• **WORK ITEM**:
Could you copy every line of the data that contains the word "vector"?
====== PROVIDED RECORDS
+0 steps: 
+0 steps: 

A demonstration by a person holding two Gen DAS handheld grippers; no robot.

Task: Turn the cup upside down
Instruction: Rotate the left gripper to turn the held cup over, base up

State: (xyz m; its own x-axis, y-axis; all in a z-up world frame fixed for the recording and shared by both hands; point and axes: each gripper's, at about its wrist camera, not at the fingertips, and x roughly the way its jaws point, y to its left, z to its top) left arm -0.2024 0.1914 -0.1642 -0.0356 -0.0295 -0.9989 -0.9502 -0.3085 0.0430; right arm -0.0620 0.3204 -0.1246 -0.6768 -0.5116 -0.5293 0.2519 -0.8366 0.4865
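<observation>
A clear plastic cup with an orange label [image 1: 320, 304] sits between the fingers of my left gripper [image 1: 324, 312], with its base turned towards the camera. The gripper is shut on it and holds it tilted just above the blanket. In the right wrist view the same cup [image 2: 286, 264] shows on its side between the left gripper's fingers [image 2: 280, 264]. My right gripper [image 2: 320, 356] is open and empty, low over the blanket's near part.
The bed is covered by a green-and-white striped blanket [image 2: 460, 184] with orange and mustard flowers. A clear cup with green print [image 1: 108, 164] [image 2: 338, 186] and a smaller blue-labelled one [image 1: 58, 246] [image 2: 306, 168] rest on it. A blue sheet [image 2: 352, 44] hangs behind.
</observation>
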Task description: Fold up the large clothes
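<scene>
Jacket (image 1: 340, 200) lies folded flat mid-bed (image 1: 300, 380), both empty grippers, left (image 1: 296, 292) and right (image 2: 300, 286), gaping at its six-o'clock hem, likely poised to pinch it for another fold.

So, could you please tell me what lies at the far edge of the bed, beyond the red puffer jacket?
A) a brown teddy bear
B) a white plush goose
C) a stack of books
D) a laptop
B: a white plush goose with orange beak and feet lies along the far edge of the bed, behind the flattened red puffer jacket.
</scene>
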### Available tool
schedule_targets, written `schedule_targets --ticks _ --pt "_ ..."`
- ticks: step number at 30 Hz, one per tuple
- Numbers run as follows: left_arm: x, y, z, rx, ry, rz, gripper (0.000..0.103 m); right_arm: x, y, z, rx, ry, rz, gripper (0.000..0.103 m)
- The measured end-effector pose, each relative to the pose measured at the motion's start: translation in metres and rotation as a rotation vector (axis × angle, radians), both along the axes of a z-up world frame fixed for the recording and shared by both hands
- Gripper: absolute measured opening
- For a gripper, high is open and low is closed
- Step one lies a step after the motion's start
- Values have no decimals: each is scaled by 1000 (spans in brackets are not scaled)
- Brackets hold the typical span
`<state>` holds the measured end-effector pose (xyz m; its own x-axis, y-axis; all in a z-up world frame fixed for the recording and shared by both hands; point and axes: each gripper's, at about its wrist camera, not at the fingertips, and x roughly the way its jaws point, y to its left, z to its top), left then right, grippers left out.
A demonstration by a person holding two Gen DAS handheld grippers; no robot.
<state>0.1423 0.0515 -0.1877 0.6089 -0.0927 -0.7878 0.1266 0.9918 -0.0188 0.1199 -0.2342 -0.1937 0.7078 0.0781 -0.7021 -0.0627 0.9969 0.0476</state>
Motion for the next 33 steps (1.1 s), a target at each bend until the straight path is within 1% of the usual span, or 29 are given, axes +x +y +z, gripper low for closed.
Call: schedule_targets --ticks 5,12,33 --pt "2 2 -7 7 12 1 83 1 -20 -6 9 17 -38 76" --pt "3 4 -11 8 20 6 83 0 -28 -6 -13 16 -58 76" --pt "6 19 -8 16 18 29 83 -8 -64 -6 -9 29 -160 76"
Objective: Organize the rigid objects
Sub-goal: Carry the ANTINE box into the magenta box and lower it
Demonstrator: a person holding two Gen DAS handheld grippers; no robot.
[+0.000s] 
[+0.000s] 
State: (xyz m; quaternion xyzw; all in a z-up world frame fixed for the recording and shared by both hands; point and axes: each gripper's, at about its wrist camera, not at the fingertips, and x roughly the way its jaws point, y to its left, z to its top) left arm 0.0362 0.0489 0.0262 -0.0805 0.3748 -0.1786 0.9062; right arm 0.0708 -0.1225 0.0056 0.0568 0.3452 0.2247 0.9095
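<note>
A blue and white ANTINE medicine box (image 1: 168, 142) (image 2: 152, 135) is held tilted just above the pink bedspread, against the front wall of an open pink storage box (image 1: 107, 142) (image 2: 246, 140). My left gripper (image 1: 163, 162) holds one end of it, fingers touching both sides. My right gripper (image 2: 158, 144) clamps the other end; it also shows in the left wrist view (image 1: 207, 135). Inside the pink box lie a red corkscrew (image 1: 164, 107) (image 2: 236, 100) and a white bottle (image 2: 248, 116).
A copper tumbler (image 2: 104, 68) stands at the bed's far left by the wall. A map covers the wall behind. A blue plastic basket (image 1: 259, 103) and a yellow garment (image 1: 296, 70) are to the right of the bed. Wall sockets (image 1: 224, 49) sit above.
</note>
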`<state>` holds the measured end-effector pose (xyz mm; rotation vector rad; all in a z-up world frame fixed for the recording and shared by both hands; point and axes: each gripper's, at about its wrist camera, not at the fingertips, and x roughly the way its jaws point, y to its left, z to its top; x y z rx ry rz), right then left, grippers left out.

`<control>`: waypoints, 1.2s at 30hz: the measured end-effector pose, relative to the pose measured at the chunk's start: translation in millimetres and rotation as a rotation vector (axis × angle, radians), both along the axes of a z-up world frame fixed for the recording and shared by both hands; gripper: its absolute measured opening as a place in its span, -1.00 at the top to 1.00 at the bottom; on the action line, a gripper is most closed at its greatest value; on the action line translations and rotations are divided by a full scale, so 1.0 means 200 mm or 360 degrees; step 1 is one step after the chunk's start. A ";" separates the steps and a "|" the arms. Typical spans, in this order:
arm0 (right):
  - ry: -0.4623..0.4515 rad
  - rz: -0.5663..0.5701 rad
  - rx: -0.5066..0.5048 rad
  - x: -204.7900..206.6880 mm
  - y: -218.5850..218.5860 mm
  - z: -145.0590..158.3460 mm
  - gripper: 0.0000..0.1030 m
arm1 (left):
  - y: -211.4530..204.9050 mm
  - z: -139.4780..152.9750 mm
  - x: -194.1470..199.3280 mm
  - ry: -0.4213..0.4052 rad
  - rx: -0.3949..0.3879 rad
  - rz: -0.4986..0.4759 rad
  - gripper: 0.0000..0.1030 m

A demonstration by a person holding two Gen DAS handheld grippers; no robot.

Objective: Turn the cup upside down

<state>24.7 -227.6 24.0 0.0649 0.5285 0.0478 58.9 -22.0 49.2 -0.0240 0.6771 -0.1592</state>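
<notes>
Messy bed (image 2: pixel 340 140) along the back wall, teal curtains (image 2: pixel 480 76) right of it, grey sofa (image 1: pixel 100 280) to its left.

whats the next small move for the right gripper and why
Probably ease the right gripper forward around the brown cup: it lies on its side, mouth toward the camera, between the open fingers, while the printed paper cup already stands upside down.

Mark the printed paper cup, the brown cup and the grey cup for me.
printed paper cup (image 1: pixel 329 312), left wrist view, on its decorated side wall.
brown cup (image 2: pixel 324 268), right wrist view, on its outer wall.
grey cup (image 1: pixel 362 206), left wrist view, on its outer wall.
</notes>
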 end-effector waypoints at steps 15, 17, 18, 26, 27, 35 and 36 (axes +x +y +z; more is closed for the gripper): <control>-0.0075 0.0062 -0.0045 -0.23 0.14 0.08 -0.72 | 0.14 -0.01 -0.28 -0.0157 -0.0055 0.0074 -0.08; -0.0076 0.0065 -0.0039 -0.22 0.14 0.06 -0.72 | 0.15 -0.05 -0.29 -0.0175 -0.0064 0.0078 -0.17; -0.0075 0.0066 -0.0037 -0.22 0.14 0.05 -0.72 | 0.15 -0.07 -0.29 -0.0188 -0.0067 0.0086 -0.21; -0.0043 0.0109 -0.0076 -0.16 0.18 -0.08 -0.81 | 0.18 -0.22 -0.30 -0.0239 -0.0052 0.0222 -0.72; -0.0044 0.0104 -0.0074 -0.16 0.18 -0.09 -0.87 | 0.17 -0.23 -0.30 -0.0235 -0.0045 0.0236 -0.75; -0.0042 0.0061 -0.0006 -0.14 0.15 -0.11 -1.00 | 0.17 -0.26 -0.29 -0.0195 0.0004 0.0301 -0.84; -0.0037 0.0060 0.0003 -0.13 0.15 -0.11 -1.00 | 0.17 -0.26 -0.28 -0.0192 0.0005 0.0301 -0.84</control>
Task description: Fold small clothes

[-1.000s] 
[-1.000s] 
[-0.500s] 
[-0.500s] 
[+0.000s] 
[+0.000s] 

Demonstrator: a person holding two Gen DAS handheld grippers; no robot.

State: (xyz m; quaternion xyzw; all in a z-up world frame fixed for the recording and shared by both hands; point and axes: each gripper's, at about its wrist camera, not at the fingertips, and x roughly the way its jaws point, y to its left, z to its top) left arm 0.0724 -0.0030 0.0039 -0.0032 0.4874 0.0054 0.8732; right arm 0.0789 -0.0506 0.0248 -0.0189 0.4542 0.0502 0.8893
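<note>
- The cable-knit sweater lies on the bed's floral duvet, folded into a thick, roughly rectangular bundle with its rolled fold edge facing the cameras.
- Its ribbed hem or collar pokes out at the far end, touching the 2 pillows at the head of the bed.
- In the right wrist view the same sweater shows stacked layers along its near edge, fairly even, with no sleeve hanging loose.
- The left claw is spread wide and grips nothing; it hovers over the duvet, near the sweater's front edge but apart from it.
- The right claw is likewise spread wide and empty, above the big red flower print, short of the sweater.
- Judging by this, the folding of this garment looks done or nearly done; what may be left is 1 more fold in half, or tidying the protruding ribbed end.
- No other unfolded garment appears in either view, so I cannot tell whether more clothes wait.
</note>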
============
• **ANSWER SECTION**:
- The measured end-effector pose, each relative to the pose measured at the motion's start: translation in metres and rotation as a rotation vector (axis × angle, radians), both along the axes of a z-up world frame fixed for the recording and shared by both hands
`<state>` holds the measured end-effector pose (xyz mm; rotation vector rad; all in a z-up world frame fixed for the recording and shared by both hands; point and axes: each gripper's, at about its wrist camera, not at the fingertips, and x roughly the way its jaws point, y to its left, z to its top; x y z rx ry rz), right then left, grippers left out.
`<control>`: waypoints, 1.2s at 30hz: the measured end-effector pose, relative to the pose measured at the chunk's start: translation in millimetres and rotation as a rotation vector (axis × angle, radians), both along the axes of a z-up world frame fixed for the recording and shared by both hands; gripper: its absolute measured opening as a place in its span, -1.00 at the top to 1.00 at the bottom; on the action line, a gripper is most closed at its greatest value; on the action line translations and rotations are divided by a full scale, so 1.0 means 200 mm or 360 degrees; step 1 is one step after the chunk's start. A ";" separates the steps and a "|" the arms. Typical spans, in this order:

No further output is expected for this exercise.